### BRIEF
The answer must consist of each line below that holds the word "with", copied as it stands.

### INFORMATION PROVIDED

———

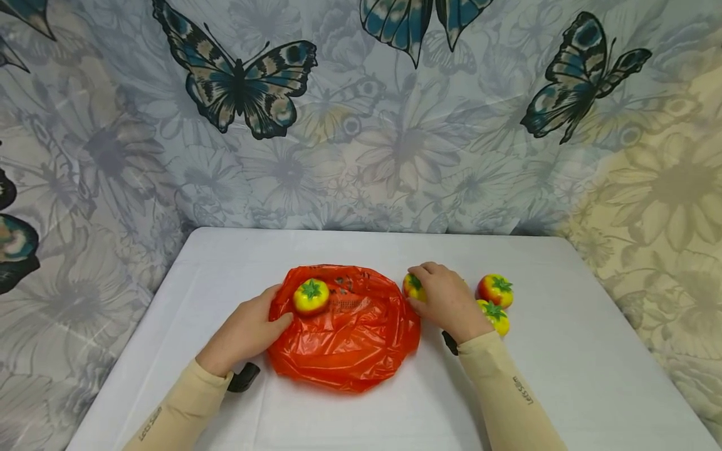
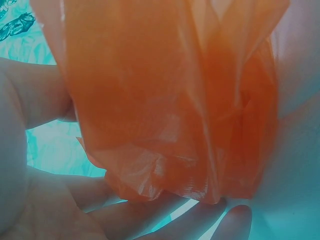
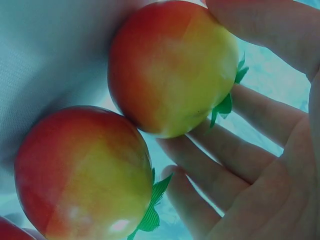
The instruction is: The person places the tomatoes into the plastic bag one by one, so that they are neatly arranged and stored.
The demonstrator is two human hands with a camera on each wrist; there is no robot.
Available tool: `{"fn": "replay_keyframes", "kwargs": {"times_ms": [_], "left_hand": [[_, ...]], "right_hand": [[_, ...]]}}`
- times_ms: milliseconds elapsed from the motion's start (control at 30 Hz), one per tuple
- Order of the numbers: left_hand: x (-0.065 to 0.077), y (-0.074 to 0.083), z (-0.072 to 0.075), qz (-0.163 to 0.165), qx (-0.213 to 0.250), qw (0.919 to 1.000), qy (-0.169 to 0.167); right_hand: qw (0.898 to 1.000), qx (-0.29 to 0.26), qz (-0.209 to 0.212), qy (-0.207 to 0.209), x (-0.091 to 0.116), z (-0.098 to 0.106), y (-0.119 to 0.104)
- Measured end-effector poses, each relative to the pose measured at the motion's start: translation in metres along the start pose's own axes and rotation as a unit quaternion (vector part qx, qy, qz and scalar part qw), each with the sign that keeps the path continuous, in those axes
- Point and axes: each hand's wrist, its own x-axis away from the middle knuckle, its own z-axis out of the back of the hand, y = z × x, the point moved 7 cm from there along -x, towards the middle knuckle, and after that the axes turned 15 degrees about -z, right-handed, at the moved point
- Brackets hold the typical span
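Head view: we're grasping, left hand (image 1: 247, 327) pinching the red plastic bag (image 1: 344, 341), right hand (image 1: 450, 300) clamped, fingers round one artificial fruit (image 1: 413, 287); lifting seems next.

1. A creased, translucent orange plastic bag (image 2: 140, 90) fills most of the near space.
2. The left hand (image 2: 60, 207) holds it, thumb (image 2: 42, 92) and fingers (image 2: 135, 215) partly hidden behind.
3. Far beyond, a dark print (image 2: 17, 26) marks a pale backdrop (image 2: 32, 51).

the bag (image 1: 344, 351) is red — the fruits (image 1: 311, 297) yellow and red.
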Motion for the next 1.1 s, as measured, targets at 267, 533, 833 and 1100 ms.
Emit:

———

### FINISHED EXERCISE
The demonstrator is two human hands with a camera on each wrist; there is no robot.
- Measured end-effector poses, each relative to the pose measured at the motion's start: translation in metres along the start pose's own axes and rotation as a unit quaternion (vector part qx, qy, qz and scalar part qw), each with the sign that keeps the path continuous, in those axes

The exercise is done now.